🤖 AI Summary
This work addresses the limitations of existing large language model–based source-side rewriting approaches, which rely on manual prompt tuning tailored to specific machine translation models and thus lack generality and automation. The authors propose RLSR, a novel framework that, for the first time, directly employs translation quality as the reward signal in reinforcement learning to train a source-side rewriting model—eliminating the need for handcrafted or tuned prompts. Evaluated across six translation models and sixteen language pairs, RLSR demonstrates consistent effectiveness: a 4B-parameter RLSR model significantly outperforms both the no-rewriting baseline and same-scale prompt-based rewriting methods, achieving performance comparable to that of rewriting using a 235B-parameter large language model.
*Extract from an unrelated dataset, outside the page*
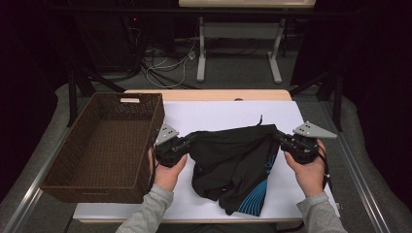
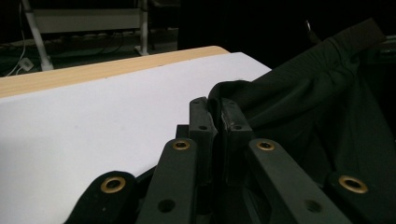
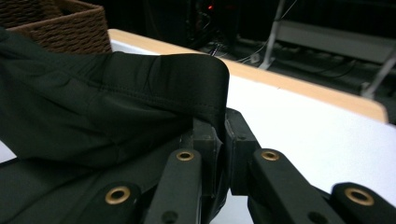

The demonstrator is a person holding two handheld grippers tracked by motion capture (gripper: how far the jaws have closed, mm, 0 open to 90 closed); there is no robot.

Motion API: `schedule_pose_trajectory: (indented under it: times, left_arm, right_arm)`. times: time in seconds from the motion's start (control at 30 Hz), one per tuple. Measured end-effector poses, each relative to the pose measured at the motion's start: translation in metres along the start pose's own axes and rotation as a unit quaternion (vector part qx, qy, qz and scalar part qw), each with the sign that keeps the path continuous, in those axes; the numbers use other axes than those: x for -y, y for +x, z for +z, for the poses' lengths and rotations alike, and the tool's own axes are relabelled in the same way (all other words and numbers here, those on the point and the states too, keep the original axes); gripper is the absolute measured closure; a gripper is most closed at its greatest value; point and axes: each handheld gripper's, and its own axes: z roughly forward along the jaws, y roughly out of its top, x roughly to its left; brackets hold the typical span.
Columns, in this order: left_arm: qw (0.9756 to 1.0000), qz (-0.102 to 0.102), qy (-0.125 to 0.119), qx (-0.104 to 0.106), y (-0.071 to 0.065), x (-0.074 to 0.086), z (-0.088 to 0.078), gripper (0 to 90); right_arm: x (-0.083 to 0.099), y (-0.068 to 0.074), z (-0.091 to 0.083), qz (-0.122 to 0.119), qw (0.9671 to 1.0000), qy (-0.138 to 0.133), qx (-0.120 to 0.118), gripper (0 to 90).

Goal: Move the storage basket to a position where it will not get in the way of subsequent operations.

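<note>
Shorts (image 1: 233, 160), black stretch fabric with blue stripes, hang pinched at the waistband by left gripper (image 1: 187, 143) and right gripper (image 1: 283, 140), outside the brown wicker basket (image 1: 63, 182) beside them, unfolded.

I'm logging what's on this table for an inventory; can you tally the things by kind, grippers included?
Black shorts with blue stripes: 1
Brown wicker basket: 1
Grippers: 2, left gripper and right gripper, both clamped on the shorts
Total: 4

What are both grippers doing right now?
Left gripper: shut on the black shorts, at the waistband.
Right gripper: shut on the black shorts too.
</note>
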Motion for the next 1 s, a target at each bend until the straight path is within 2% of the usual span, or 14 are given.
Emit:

This establishes RLSR as a general, automated, and efficient mechanism for source-side rewriting.
📝 Abstract
Although directly prompting off-the-shelf Large Language Models (LLMs) to generate meaning-preserving source rewrites can effectively enhance Machine Translation (MT) quality, doing so requires manually tuning prompts for different MT models. In this work, we propose RLSR (Reinforcement Learning for Source Rewriting), a novel RL-based framework for training a source rewriting model without tuning prompts for each MT model. RLSR optimizes the rewriting model by directly using the improvement in downstream translation quality yielded by each rewritten source as the reward. Extensive experiments across six MT models and 16 language pairs demonstrate that our 4B rewriting models trained via RLSR significantly outperform the no-rewriting baseline and existing same-scale prompt-based rewriting baselines, while achieving competitive performance against prompt-based baselines based on the 235B LLM.